> [Your goal]: Write out, word for word, every line in the data below from the one containing "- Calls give" to the one containing "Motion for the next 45", both of them included.

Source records
Segment Open

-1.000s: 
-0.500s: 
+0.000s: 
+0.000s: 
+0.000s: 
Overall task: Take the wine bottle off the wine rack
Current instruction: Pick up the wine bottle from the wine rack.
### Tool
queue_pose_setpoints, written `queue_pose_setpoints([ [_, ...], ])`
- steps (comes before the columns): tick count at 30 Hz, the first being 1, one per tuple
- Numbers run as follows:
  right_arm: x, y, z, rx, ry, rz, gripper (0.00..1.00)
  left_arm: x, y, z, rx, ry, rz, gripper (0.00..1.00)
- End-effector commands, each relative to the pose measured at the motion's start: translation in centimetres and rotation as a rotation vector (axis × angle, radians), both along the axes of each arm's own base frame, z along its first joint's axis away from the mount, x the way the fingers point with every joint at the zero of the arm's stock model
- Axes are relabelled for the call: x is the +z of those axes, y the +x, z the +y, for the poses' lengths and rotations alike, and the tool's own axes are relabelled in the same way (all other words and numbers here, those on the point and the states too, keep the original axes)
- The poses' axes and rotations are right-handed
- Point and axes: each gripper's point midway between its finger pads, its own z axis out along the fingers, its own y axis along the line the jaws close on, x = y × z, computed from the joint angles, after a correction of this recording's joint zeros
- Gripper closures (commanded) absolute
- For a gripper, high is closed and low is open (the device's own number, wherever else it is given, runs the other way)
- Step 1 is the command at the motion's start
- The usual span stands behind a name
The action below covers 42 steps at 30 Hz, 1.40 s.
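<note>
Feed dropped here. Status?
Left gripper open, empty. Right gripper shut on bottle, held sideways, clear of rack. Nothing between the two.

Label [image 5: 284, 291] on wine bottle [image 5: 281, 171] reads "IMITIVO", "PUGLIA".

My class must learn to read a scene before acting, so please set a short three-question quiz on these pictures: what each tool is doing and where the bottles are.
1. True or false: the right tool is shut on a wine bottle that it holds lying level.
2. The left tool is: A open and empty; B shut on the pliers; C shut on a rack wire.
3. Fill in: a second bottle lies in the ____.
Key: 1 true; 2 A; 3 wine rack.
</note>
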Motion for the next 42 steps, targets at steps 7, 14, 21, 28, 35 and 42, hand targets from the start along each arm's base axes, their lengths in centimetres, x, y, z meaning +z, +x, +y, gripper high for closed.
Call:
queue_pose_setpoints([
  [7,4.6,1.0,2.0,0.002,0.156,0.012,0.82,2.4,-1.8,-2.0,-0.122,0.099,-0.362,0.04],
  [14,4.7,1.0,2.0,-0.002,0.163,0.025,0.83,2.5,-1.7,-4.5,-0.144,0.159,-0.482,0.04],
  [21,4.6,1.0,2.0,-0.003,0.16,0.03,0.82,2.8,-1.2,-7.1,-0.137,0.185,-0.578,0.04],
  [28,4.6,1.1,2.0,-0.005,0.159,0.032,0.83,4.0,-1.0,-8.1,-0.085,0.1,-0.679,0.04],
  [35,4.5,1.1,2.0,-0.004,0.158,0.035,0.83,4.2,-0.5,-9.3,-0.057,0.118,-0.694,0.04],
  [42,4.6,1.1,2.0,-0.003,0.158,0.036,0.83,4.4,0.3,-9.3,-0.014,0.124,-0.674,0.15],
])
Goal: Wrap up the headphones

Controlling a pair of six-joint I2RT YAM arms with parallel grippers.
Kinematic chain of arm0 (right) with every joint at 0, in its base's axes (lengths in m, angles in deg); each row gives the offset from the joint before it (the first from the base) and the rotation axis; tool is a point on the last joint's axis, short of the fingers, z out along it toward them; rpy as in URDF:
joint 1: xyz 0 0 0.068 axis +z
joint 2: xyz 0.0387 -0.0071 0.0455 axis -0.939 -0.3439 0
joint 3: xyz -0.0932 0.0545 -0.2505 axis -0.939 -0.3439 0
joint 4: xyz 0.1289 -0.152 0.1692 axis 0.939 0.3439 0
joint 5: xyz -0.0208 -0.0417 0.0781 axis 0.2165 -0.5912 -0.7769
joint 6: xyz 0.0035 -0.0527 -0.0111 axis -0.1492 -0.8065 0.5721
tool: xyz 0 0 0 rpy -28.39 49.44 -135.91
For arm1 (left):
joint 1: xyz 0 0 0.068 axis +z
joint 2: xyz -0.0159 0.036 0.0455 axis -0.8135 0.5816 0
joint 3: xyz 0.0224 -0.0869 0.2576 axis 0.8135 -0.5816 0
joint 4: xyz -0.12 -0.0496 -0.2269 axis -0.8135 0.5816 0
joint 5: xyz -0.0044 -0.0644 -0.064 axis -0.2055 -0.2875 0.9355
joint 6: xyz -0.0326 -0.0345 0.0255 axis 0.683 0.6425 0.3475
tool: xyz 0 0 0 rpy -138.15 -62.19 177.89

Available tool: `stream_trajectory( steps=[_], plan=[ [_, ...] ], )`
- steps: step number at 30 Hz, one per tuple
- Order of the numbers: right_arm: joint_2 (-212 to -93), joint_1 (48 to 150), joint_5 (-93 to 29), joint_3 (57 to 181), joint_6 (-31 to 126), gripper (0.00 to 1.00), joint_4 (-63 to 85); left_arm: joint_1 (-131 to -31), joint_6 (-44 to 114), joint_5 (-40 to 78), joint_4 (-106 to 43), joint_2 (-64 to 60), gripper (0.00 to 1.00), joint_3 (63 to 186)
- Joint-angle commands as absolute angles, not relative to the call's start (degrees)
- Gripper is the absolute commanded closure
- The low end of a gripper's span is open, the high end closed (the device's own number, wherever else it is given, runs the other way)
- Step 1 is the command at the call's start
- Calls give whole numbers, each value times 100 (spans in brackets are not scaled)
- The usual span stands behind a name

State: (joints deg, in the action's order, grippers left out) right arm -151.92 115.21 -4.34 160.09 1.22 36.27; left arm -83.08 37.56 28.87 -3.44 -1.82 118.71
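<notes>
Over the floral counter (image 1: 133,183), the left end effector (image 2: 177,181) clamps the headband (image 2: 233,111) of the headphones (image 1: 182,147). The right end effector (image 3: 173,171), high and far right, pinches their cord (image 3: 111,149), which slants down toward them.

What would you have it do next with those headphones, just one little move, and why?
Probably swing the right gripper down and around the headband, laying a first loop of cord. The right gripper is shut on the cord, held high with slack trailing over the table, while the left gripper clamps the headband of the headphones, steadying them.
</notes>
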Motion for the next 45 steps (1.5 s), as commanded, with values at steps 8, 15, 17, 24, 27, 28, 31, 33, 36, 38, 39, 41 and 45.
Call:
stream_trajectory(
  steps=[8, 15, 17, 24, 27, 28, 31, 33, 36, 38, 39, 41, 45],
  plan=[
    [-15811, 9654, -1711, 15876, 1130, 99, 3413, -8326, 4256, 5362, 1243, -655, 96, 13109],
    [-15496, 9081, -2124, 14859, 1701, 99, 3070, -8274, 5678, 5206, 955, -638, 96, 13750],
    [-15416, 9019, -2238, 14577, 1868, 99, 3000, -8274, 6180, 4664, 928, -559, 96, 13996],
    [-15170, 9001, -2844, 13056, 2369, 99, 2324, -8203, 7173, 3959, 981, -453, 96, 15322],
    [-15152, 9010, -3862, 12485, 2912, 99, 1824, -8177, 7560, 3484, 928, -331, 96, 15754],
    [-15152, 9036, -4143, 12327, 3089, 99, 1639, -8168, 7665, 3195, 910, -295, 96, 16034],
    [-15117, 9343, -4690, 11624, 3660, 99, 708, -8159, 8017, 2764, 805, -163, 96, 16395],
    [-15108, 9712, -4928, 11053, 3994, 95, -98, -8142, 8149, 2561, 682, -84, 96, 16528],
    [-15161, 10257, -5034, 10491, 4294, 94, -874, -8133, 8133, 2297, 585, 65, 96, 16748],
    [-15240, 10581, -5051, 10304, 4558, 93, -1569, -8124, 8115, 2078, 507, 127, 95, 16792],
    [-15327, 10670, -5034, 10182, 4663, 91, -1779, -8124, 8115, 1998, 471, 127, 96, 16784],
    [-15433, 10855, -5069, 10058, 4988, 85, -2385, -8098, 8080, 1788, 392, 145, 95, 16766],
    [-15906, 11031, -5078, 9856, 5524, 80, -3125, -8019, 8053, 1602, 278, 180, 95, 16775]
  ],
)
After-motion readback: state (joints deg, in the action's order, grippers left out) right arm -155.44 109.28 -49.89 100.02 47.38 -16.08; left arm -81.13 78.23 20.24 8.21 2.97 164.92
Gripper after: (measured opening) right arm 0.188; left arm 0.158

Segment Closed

> [Worked solution]:
- Calls give whole numbers, each value times 100 (spans in brackets are not scaled)
- The usual span stands behind a name

State: (joints deg, in the action's order, grippers left out) right arm -151.92 115.21 -4.34 160.09 1.22 36.27; left arm -83.08 37.56 28.87 -3.44 -1.82 118.71
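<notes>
Over the floral counter (image 1: 133,183), the left end effector (image 2: 177,181) clamps the headband (image 2: 233,111) of the headphones (image 1: 182,147). The right end effector (image 3: 173,171), high and far right, pinches their cord (image 3: 111,149), which slants down toward them.

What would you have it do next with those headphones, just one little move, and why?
Probably swing the right gripper down and around the headband, laying a first loop of cord. The right gripper is shut on the cord, held high with slack trailing over the table, while the left gripper clamps the headband of the headphones, steadying them.
</notes>
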Motion for the next 45 steps (1.5 s), as commanded, with values at steps 8, 15, 17, 24, 27, 28, 31, 33, 36, 38, 39, 41 and 45.

No more output is needed.